女性雇用所得補償、当初半年は育休前の3分の2 厚労省が拡大案
厚生労働省は29日、育児休業の間の所得を補う「育児休業給付」を拡大する案を専門部会に示した。現在は原則子どもが1歳になるまで育休前の賃金の5割を補償しているが、育休の当初半年間に限って3分の2に引き上げる。収入が減るとして消極的だった男性に、育休取得を促す狙いだ。
共働きの夫婦が半年ずつ交代で育休をとれば、最大で計1年間にわたり、夫か妻の育休前賃金の3分の2を受け取り続けることになる。妻だけが育休をとる場合は半年で補償率が5割に下がるが、夫婦2人で交代でとれば受け取る額は増える。
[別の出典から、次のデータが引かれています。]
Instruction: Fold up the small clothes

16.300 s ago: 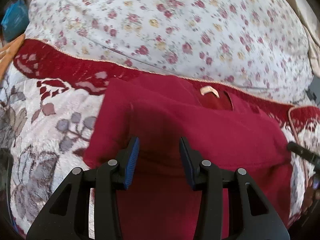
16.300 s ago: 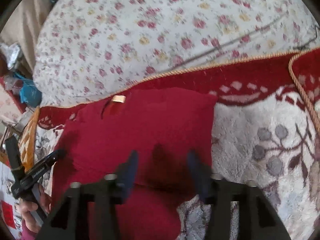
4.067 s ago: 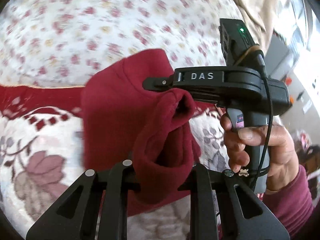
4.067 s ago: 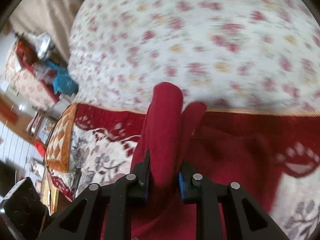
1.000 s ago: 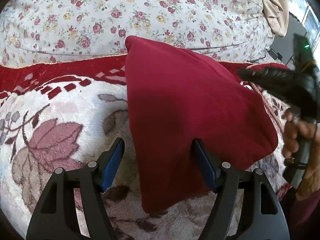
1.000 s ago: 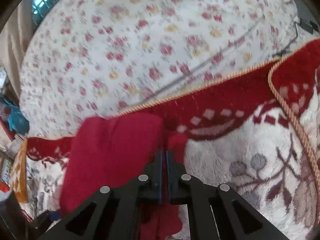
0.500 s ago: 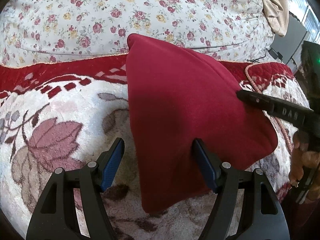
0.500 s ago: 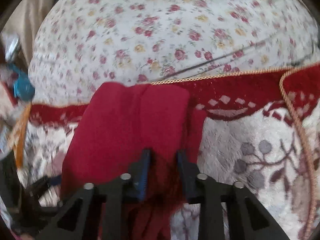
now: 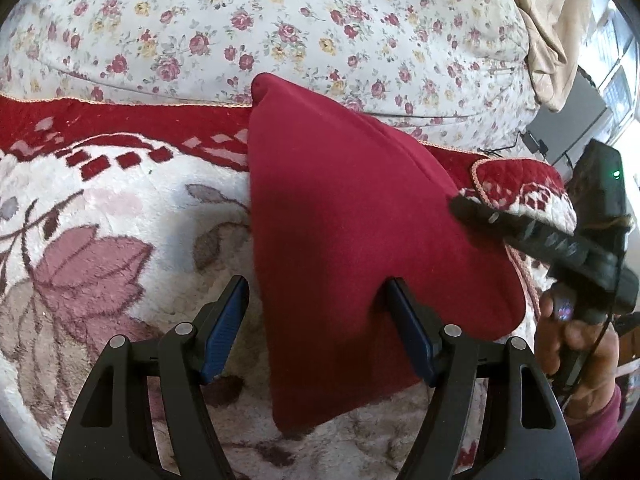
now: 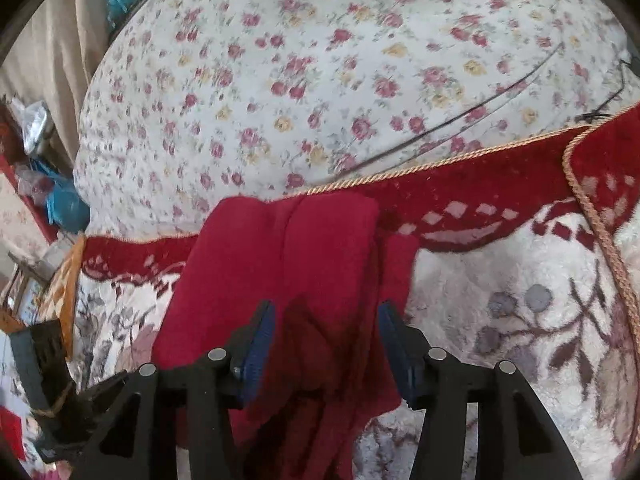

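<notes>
So your red garment (image 9: 360, 240) is lying folded on the plush floral blanket (image 9: 100, 240), its far edge up by the rose-print quilt (image 9: 280, 20). Your left gripper (image 9: 316, 320) sits with its jaws wide apart, the near end of the cloth between them but the blue pads not pressing on it. Your right gripper (image 10: 326, 344) has just been opening; the garment's layered edge lies between its pads, which look clear of the fabric. From the left view, your right hand (image 9: 576, 344) shows at the far right, wrapped around that gripper's handle.
</notes>
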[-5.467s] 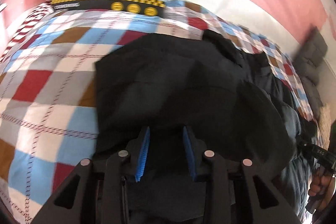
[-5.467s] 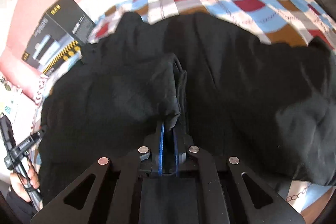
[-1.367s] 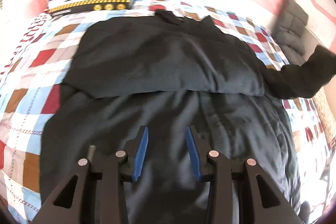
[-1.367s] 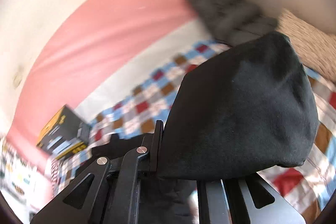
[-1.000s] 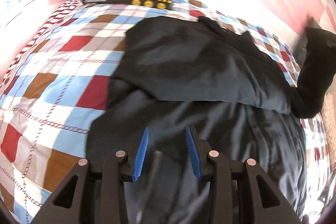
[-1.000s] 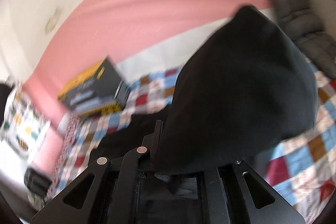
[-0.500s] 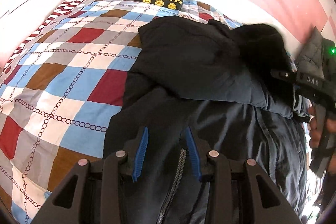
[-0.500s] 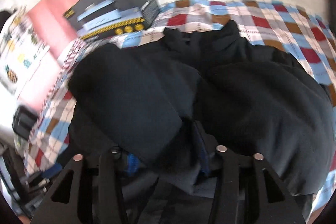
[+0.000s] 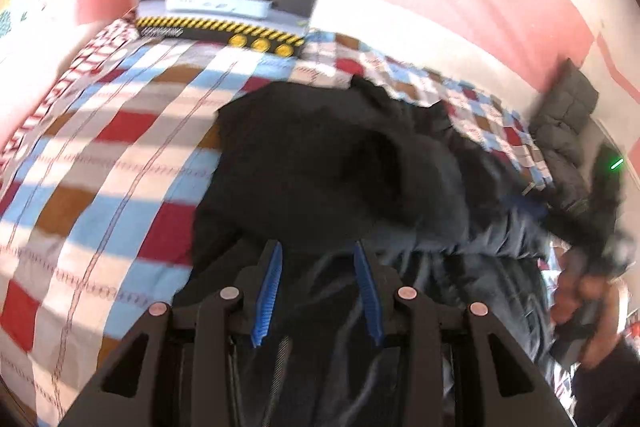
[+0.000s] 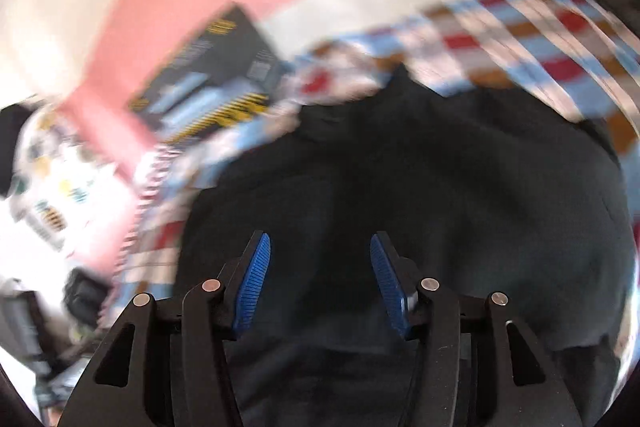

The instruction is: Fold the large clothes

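A large dark jacket (image 9: 332, 167) lies on the checked bedspread (image 9: 100, 155), with a sleeve folded across its upper part. My left gripper (image 9: 317, 251) hovers over the jacket's lower front, its blue pads apart and nothing pinched. In the right wrist view the jacket (image 10: 460, 195) fills the middle. My right gripper (image 10: 319, 243) hangs just above it with its jaws opening and no cloth between the pads. The left wrist view shows the right gripper (image 9: 600, 219) blurred at the right edge, held by a hand (image 9: 576, 291).
A black appliance box (image 9: 228, 7) stands at the far end of the bed against the pink wall, and is also in the right wrist view (image 10: 212, 79). A grey quilted cushion (image 9: 568, 115) leans at the far right. Bare bedspread (image 10: 540, 39) lies beyond the jacket.
My right gripper carried the sleeve over the jacket, came down, opened and let it go. My left gripper stayed open and rose a little.
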### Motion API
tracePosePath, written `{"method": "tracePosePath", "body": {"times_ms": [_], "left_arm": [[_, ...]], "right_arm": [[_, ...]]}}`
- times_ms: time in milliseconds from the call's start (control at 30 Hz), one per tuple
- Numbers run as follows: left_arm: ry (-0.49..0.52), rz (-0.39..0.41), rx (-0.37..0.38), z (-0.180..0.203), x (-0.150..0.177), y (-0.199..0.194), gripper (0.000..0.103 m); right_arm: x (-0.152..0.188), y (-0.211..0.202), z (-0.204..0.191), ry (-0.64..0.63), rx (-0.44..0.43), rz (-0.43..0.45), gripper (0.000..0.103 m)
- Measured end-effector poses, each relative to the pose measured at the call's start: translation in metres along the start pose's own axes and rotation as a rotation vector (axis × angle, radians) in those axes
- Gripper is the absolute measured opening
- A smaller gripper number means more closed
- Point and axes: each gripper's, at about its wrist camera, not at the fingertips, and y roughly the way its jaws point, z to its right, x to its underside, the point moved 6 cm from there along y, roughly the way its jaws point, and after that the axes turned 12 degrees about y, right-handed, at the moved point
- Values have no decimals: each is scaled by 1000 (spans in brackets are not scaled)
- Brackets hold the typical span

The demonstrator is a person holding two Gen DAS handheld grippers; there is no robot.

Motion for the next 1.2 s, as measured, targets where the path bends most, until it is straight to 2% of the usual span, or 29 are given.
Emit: {"method": "tracePosePath", "body": {"times_ms": [67,133,233,300,367,433,500,567,633,667,767,900,1000,1067,1133,1200], "left_arm": [[35,20,20,17,-18,6,40],[60,32,55,35,-34,15,40],[110,36,93,63,-53,34,40],[143,30,107,78,-61,53,40],[164,5,96,85,-62,74,40],[185,-35,59,86,-56,100,40],[201,-93,21,82,-44,126,42],[180,-104,31,76,-35,141,43],[171,-86,36,75,-33,144,43],[180,-83,26,76,-33,144,43],[215,-83,4,79,-34,145,43],[191,-86,18,71,-37,144,43],[180,-87,-7,65,-36,139,44],[157,-97,-22,60,-35,134,44],[140,-101,-36,53,-33,122,43],[142,-84,-42,48,-29,106,43]], "right_arm": [[11,22,12,0,38,-63,53],[25,37,7,-45,25,-143,53],[24,23,-4,-78,-51,-136,53],[9,4,4,-47,-78,-77,53],[-14,-18,27,-19,-36,22,53],[-37,-36,66,30,59,113,53],[-48,-37,105,80,153,129,41],[-51,-27,141,115,237,102,26],[-49,-16,163,136,260,71,15],[-48,-12,165,118,267,67,14],[-50,-12,158,69,294,77,14],[-67,-35,156,72,245,149,15],[-70,-26,155,56,251,104,17],[-66,-5,159,32,293,13,17],[-65,-15,153,27,305,40,17],[-59,-36,139,11,261,87,17]]}}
育児休業給付は、財源の7%弱を国、残りを労使が折半する雇用保険がそれぞれ負担している。厚労省は、労使がともに反発する保険料率の引き上げは見送り、6兆円近い積立金を取り崩して給付拡大に対応する方針。2014年の通常国会に雇用保険法の改正案を提出し、早ければ同年中に新制度を始める考えだ。
育休の取得率は、女性が8割を超えているのに対し、男性は2%弱にとどまっている(12年度)。田村憲久厚労相は今年7月の記者会見で、「男性が育児休業をとりづらいのは、育児休業給付の率が低いのもひとつの理由」と述べ、関連部局に検討を指示していた。